Victoria Toogood

Personal information
- Nickname: Tory

Sport
- Country: Australia
- Sport: Rowing
- Club: Torrens Rowing Club

Medal record
Women's rowing
Representing Australia
World Rowing Championships
| Silver medal – second place | 1993 Racice | W2- |
| Bronze medal – third place | 1994 Indianapolis | W4- |
Junior World Rowing Championships
| Gold medal – first place | 1992 Montreal | W2- |

= Victoria Toogood =

Australian rower

Victoria Toogood is an Australian former rower. She was a national champion, a junior world champion and a medalist at World Championships.

==Club and state rowing==
Toogood's senior club rowing was in Adelaide from the Torrens Rowing Club and Riverside Rowing Club.

Toogood first made South Australian state representation in 1991 in the youth four with Kate Slatter which contested and won the Bicentennial Cup at the Interstate Regatta within the Australian Rowing Championships. The following year she again rowed in the South Australian youth four and was joined by Alison Davies.

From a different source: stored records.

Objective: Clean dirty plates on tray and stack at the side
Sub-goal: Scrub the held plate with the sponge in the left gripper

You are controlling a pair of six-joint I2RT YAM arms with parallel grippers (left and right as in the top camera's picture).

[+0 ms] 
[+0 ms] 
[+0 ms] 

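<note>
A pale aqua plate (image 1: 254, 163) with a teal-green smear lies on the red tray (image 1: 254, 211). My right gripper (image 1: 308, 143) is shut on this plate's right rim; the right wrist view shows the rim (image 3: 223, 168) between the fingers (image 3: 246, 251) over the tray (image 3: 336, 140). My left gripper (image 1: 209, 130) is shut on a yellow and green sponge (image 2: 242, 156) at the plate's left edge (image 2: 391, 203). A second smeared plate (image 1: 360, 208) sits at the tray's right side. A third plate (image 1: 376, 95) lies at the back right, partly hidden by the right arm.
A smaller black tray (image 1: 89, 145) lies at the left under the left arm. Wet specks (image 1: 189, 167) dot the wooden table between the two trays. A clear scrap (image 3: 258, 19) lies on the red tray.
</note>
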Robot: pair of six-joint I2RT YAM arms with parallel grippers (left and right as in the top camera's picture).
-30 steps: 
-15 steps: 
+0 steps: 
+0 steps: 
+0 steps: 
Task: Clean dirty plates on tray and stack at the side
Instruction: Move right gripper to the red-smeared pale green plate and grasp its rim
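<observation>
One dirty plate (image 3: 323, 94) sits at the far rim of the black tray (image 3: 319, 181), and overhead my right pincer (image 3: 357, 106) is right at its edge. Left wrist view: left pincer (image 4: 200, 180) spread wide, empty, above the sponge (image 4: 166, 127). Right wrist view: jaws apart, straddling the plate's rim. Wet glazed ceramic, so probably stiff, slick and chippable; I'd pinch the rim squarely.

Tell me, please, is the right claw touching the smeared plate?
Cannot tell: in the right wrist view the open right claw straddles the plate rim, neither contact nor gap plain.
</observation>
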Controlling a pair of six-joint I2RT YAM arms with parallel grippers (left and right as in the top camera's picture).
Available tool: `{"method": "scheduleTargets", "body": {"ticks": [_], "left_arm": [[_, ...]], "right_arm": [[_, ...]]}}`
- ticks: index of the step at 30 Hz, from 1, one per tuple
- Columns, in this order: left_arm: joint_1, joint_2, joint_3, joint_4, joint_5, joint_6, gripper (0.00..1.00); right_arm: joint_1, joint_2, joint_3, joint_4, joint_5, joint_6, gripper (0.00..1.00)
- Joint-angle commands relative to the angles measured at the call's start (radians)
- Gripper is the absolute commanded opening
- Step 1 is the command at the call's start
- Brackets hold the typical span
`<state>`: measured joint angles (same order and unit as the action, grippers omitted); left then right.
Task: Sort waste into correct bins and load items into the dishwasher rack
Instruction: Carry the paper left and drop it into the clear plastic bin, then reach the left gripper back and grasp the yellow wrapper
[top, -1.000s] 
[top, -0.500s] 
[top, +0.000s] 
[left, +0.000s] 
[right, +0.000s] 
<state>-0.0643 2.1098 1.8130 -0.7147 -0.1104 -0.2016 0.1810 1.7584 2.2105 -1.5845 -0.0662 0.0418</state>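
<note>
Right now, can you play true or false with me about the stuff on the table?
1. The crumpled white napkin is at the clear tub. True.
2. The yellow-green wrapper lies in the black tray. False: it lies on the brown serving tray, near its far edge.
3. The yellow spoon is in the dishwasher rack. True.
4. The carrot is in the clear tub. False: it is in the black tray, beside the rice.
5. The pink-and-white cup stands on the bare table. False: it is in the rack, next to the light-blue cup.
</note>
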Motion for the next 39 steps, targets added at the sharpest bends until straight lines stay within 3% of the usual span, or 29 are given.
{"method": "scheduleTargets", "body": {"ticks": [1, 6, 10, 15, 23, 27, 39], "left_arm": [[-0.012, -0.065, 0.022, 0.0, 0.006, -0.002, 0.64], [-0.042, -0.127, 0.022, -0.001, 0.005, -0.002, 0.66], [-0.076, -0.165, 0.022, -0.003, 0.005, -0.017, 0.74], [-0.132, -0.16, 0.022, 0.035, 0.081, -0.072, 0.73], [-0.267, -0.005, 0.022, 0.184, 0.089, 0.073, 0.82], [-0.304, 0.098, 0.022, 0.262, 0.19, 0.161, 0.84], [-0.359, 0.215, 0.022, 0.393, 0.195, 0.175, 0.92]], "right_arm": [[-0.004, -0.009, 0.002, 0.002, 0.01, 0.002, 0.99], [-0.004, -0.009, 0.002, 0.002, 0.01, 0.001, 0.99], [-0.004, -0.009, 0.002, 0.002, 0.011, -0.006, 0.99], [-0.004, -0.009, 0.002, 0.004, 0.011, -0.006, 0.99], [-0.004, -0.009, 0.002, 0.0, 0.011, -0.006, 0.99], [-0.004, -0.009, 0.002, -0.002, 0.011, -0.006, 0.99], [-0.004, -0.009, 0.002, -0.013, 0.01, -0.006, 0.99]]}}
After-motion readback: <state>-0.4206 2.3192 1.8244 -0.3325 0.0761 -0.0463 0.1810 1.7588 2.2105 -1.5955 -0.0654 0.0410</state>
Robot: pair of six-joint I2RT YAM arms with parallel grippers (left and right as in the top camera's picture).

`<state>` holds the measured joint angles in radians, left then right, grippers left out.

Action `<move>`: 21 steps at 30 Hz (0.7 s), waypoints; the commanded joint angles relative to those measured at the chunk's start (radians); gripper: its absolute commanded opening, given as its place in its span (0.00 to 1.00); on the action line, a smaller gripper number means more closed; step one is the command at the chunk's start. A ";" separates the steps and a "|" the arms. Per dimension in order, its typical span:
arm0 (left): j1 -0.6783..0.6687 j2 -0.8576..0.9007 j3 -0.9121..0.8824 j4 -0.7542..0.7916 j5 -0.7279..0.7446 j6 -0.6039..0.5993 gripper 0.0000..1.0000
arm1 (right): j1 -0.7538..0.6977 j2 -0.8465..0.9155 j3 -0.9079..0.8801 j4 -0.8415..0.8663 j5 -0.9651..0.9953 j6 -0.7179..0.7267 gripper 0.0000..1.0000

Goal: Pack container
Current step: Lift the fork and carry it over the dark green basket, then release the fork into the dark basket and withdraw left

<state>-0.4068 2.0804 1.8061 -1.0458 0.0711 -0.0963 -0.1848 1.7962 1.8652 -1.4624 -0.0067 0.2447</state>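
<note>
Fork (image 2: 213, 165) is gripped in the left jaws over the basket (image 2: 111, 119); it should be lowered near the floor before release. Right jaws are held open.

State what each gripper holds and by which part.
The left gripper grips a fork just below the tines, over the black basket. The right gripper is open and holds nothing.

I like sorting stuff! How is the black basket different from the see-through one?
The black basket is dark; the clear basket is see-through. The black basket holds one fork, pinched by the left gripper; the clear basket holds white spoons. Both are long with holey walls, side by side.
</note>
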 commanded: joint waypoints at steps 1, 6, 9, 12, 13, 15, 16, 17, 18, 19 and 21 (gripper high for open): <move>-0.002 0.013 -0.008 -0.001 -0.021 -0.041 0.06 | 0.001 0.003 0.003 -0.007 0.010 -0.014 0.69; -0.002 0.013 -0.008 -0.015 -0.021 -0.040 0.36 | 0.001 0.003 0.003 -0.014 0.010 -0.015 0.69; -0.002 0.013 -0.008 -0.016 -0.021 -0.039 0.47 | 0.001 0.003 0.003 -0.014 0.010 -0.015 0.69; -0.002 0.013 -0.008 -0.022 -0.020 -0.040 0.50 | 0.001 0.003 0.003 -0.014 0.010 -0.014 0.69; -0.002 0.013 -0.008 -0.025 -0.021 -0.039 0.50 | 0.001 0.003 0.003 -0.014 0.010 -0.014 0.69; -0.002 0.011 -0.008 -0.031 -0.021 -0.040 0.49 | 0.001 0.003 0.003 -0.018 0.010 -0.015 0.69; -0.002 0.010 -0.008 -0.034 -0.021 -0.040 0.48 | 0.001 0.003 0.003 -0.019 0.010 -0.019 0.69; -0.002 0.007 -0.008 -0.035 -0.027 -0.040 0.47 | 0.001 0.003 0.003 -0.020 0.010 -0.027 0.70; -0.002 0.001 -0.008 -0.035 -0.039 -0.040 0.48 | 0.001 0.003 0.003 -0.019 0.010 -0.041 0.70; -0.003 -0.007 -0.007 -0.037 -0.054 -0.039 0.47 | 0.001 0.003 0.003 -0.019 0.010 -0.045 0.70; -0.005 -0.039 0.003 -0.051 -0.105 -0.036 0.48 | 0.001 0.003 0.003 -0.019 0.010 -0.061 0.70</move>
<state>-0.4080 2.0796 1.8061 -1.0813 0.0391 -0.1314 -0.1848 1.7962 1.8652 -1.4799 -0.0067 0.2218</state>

In 1993 Toogood was selected in the South Australian women's senior four to compete for the ULVA Trophy at the Interstate Regatta. In 1994 she stroked the South Australian four with Davies and Anna Ozolins to an ULVA Trophy victory. She was again in that boat in 1995 (second) and 1996 (first place).

==International representative rowing==
Tory made her Australian representative debut in a coxless pair at the 1992 Junior World Rowing Championships in Montreal, where she rowed to first place and a world junior title with her South Australian teammate Alison Davies.

She made the Australian senior squad for the 1993 World Rowing Championships, and again raced the pair with Davies and won silver. The following year at Indianapolis 1994 she was selected at stroke in the W4- and won the bronze medal with Davies, Kate Slatter and Megan Still. She also rowed in the five set of the Australian women's eight at those championships and placed sixth.

For Tampere 1995 - Toogood's last Australian representative appearance - she was selected in Australian women's eight. That boat finished in overall eighth place.